■ Dataset extract:

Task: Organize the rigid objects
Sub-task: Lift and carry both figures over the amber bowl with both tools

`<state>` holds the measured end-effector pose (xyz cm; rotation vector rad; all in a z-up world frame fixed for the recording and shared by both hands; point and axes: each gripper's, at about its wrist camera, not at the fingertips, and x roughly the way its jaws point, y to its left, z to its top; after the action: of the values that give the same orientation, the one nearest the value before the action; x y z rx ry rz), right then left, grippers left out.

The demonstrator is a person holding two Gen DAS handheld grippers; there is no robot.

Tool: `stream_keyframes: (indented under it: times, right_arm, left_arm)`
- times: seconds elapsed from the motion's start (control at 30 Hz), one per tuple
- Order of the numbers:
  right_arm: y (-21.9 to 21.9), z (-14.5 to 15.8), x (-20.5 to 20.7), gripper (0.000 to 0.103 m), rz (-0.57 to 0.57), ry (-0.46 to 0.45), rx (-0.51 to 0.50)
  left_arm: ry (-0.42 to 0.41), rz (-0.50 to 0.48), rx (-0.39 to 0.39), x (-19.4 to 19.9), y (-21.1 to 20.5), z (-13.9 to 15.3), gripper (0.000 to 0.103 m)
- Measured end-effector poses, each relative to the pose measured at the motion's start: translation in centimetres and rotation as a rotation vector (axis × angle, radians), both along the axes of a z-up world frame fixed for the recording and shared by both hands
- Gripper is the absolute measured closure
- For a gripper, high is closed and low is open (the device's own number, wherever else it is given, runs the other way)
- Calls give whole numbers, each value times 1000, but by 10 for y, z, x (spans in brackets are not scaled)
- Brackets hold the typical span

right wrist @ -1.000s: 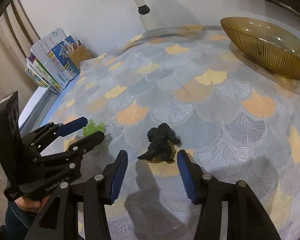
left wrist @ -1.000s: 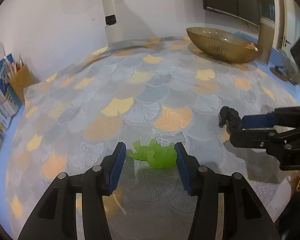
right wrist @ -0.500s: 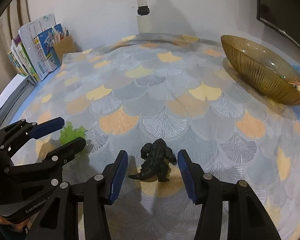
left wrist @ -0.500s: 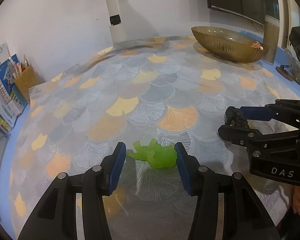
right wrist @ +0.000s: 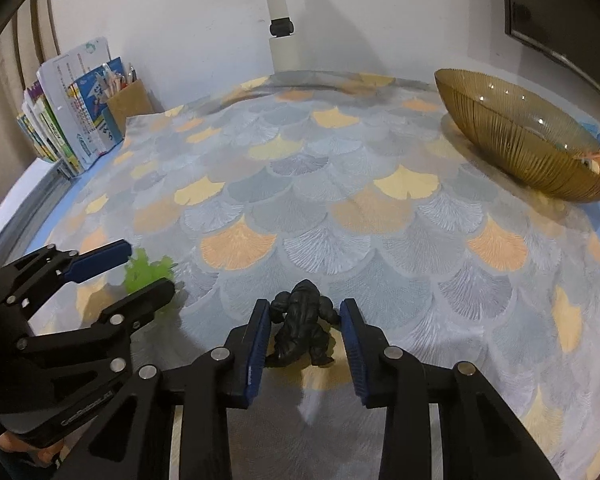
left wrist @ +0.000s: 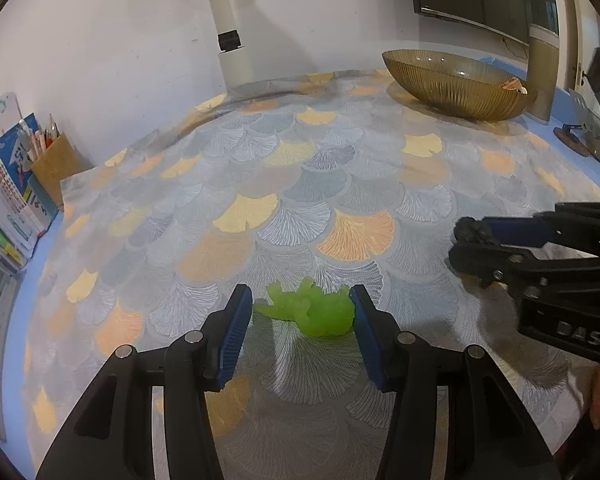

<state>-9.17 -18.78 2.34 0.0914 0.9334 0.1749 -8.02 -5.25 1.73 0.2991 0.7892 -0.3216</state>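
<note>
- Black plastic gorilla-like figure (right wrist: 300, 326) stands low in the middle of the right wrist view, directly between the blue pads of the right gripper (right wrist: 304, 334). Its jaws are closing on it — the figure's arms sit at or just inside both pads, though a firm squeeze cannot be confirmed.
- The figure is upright on the patterned tablecloth (right wrist: 340, 200), back towards the camera, facing the upper part of the frame. Its long axis is head to foot; its arms spread across the jaw gap, so the pads meet its widest line.
- Green translucent figure (left wrist: 312, 310) lies low in the centre of the left wrist view, between the pads of the left gripper (left wrist: 302, 312). The jaws stand partly open: the right-hand pad seems to touch it, while the left-hand pad shows a small gap beside a thin end.
- It lies on its side, long axis running left to right across the gap, thin end pointing frame left.
- Amber ribbed bowl (right wrist: 516, 136), the likely destination, sits well apart at the upper right — on the right gripper's side.
</note>
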Motion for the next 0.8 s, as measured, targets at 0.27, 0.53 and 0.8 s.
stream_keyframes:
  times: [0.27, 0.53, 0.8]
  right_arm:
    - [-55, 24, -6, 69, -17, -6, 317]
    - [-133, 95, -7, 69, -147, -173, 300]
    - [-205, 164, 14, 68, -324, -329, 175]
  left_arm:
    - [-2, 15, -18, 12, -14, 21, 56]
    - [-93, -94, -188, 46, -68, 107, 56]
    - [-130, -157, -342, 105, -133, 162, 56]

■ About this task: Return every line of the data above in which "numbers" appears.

■ Finished exercise:
- Order of the numbers:
- Calls give whole numbers, each value times 1000, but by 10 for y, z, x (spans in brackets are not scaled)

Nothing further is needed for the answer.